Topper Carew will be there, at one of the many Freedom Seders he has attended in several cities during the decades since that first.
When Waskow, who Carew got to know when they were both delegates to the 1968 Democratic National Convention, invited him to help lead the 1969 event, Carew had never even heard of a Seder.
“It was an event to talk about the parallel histories and commonalities that the Jewish community and the black community had in their respective struggles. That made sense to me,” said Carew, who was active in the District’s black progressive community at the time. “It made me more aware of the common history, the parallel histories. It was something I didn’t know and didn’t think about until that occasion.”
Since then, Carew — who went on to become one of the creators of the TV sitcom “Martin” — has come to think of the Jewish Seder as a useful vehicle for passing down history, one that he compares to observing Martin Luther King Jr. Day. “Conversations about the history of struggle need to be reignited. I think there has been a real dropping of the ball when it comes to a more thorough understanding of where we come from historically. Young people in particular need to know that,” Carew said. “We need as many markers and as many occasions as we can, to celebrate the history of our struggles.”

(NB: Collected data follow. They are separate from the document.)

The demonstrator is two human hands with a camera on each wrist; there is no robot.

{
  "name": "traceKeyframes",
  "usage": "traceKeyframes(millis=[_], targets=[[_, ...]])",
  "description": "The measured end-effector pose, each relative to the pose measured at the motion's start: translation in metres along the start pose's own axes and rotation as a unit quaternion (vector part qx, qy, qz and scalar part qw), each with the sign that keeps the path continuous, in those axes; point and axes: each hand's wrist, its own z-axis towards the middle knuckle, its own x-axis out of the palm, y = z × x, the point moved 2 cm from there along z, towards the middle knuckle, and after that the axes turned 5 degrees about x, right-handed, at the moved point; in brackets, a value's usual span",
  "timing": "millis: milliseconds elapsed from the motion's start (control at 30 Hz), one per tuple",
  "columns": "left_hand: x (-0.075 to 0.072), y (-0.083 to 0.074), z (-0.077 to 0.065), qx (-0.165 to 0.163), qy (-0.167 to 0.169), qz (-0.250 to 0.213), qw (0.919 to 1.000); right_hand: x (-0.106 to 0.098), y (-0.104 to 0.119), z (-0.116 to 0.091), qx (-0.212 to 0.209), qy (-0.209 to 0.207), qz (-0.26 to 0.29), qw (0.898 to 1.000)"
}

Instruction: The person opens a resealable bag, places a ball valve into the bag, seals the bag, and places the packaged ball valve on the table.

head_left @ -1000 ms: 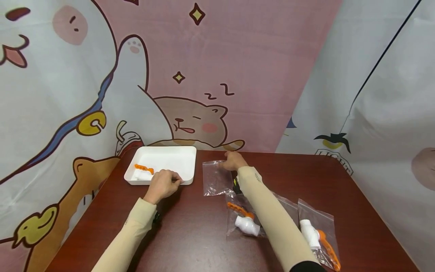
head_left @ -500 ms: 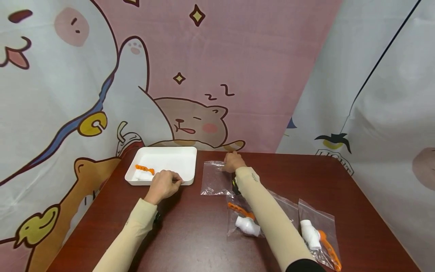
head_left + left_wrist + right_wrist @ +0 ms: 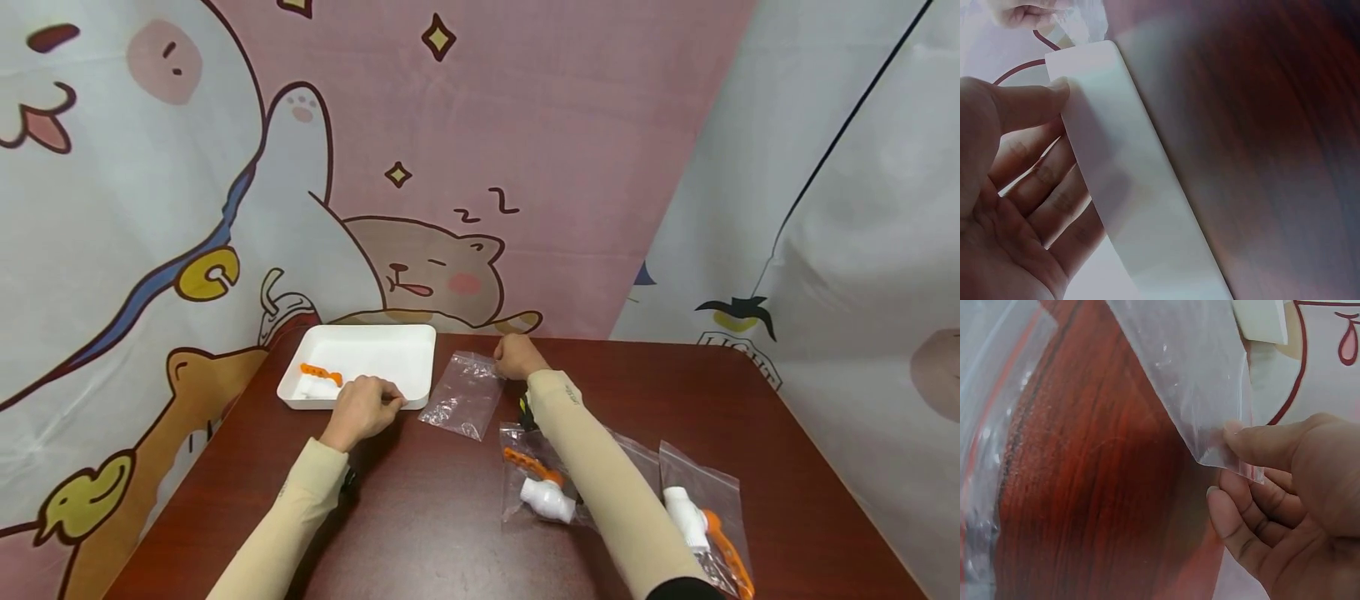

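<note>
My left hand (image 3: 360,412) holds the near rim of a white tray (image 3: 397,358) at the back left; in the left wrist view its thumb (image 3: 1032,105) lies on the rim, with the fingers on the inner side. An orange handle (image 3: 321,373) and a white piece (image 3: 318,388), partly behind the hand, lie in the tray. To the right, my right hand (image 3: 519,357) pinches the upper right corner of a flat, clear zip bag (image 3: 463,398). The right wrist view shows the bag's corner (image 3: 1225,453) between thumb and fingers. Nothing shows inside this bag.
Nearer me, a clear bag (image 3: 513,508) holds a white plastic valve body (image 3: 547,500) with an orange handle (image 3: 528,461), partly under my right forearm. Another bag (image 3: 697,467) with similar white and orange parts lies farther right. A printed curtain (image 3: 570,208) hangs behind the table (image 3: 420,517).
The flat bag has turned and its lower end has swung left towards the tray, while my right hand keeps its corner. My left hand has stayed on the tray's rim.
</note>
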Motion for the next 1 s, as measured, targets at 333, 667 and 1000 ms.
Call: traceKeyframes(millis=[333, 667, 1000], targets=[[-0.001, -0.001, -0.001, -0.001, -0.007, -0.002, 1.0000, -0.023, 0.000, -0.016, -0.032, -0.024, 0.077, 0.996], [-0.001, -0.002, -0.001, -0.001, -0.011, -0.007, 0.9999, -0.052, 0.006, -0.037, -0.053, -0.063, 0.112, 0.990], [-0.002, -0.003, -0.001, -0.012, 0.001, -0.011, 0.9999, -0.078, 0.005, -0.059, -0.051, -0.101, 0.126, 0.985]])
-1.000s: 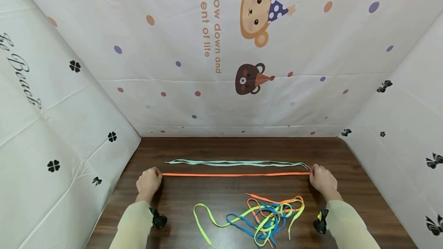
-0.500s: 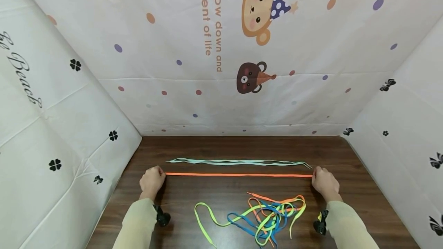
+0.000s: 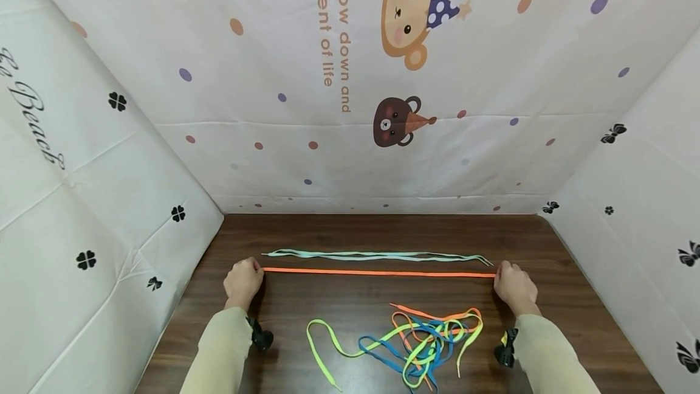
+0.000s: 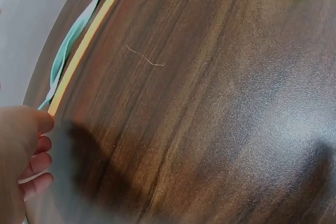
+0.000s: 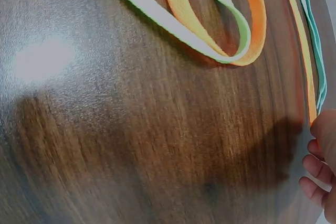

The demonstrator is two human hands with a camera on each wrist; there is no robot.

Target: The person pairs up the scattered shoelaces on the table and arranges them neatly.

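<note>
An orange shoelace [image 3: 377,272] is stretched straight across the table between both hands. Its left end is pinched between thumb and finger of my left hand [image 3: 243,282], and its right end by my right hand [image 3: 516,287]. In the left wrist view the lace [image 4: 86,40] runs up from the thumb; the other fingers curl loosely below. The right wrist view has the lace [image 5: 303,51] leaving the right fingertips at the edge. Just beyond it lie mint-green shoelaces [image 3: 372,256], laid lengthwise, nearly parallel to the orange one.
Nearer the body lies a tangled pile of laces: blue [image 3: 383,362], yellow-green [image 3: 331,336] and orange [image 3: 407,309]. Printed white cloth [image 3: 350,163] stands behind the dark wooden table [image 3: 284,306] and along both sides. A small loose thread [image 4: 144,56] lies on the wood.
The taut orange lace has shifted slightly to the right and then away from the body, closer to the mint-green laces. My left hand moved right and forward; the right hand moved slightly.
</note>
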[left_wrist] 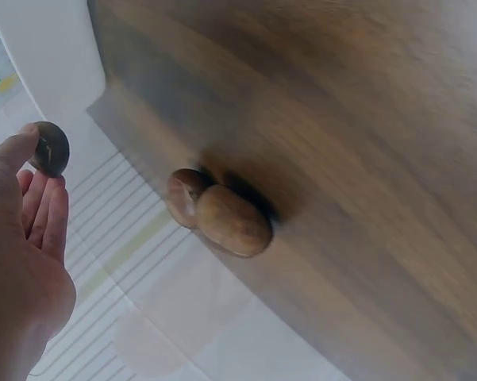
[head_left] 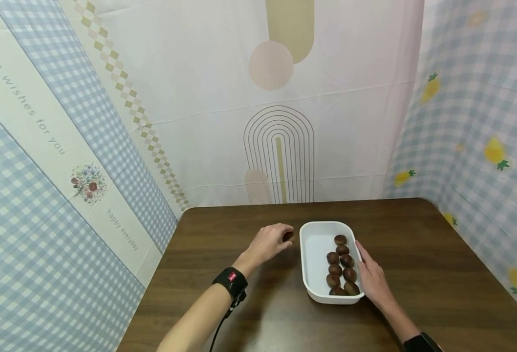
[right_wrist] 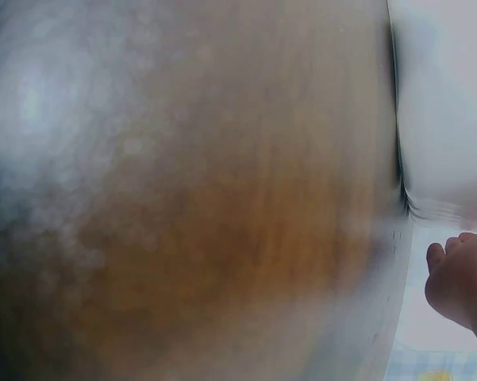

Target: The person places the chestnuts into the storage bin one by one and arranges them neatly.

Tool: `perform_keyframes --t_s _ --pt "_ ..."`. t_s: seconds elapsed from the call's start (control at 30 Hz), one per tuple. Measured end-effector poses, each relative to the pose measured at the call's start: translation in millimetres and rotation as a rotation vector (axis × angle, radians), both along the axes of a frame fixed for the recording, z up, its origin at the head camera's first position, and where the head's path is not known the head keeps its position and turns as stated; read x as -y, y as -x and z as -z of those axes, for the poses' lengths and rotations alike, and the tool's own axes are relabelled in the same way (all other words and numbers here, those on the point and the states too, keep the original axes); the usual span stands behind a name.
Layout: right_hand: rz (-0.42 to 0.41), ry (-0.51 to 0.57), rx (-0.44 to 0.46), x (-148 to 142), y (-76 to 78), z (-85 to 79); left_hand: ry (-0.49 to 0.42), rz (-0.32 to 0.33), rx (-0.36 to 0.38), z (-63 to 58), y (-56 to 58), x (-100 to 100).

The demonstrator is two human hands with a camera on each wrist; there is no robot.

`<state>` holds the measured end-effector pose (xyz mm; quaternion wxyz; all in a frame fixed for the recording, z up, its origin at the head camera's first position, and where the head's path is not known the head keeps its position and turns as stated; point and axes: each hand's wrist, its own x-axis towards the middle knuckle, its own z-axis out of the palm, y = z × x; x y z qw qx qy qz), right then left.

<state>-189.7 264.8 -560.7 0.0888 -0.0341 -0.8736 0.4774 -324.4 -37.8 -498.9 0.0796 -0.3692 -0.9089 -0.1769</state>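
My left hand (head_left: pixel 265 244) pinches a dark brown chestnut (left_wrist: pixel 52 149) between thumb and fingertips, just left of a white rectangular tub (head_left: pixel 314 288). Two more chestnuts (left_wrist: pixel 234 221) lie touching on the wooden table in the left wrist view; the left hand hides them in the head view. Inside the tub, several glossy chestnuts (head_left: pixel 334 270) sit in two rough rows toward its right side. My right hand (head_left: pixel 375 281) holds the tub by its right wall, thumb at the rim. Only part of that hand shows in the right wrist view.
A dark brown wooden table (head_left: pixel 421 254) lies under everything. Behind it hangs a pale printed cloth (head_left: pixel 355 132), and blue checked cloths border the left and right sides. From the left wrist band (head_left: pixel 230 283) a black cable runs down toward the table's front.
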Motion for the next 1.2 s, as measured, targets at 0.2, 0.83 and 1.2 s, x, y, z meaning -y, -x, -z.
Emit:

That’s why he keeps going to seders.
The Freedom Seder aimed to improve strained relations between black and Jewish communities. Tabor, who helped organize the original Seder and the coming Silver Spring commemoration, saw plenty of cause for black Washingtonians’ mistrust of Jews.
He recalls that Jews were formally and informally restricted from many professions, since certain law firms, hospitals and businesses wouldn’t hire Jews in the 1940s and ’50s. As a result, a disproportionate number of Jews went into real estate and became the landlords who owned segregated properties, which were often poorly maintained. Throughout the late 1960s, Jews for Urban Justice confronted those landlords and other Jewish business owners, and sometimes picketed their businesses and staged other dramatic protests when conversations failed to persuade them.
“It was such a contradiction. How could Jews, so soon [after the Holocaust], be involved in being racist?” he asked this week, choking up as he recalled those years of activism in an interview for an oral history project for the Jewish Historical Society of Greater Washington. “We tried to make people aware of the contradictions in what they were doing and make them ashamed of it.”
Half a century later, the black and Jewish communities in Washington are locked in another round of that seemingly endless friction, sparked this time by D.C. Council member Trayon White Sr.’s recent espousal of a conspiracy theory about the Jewish banking family, the Rothschilds. Again, the Freedom Seder comes at a time when the two communities are trying to understand one another and unite for a common purpose.
For Waskow, the Freedom Seder was the first step on a path to far deeper Jewish involvement. After the haggadah, he wrote several books about Judaism. In 1995, he was ordained as a rabbi.
“The Freedom Seder liberated the haggadah. … The Freedom Seder was the first Seder that opened the framework beyond the Jewish experience to include multiple experiences, especially the black community’s struggle against American racism,” he said. After that came a flood of interpretive seders that brought the ancient ritual into perpetual relevance in American homes and communities.
Waskow likens the enduring tradition that he launched to a chemistry lesson: “If you have a supersaturated solution and you drop a crystal into that solution, the whole solution crystallizes. I was lucky enough to be the one who dropped the crystal into the solution. And, wow, was it ready.”
Correction: An earlier version of this piece included the wrong name for the organization Jews for Urban Justice.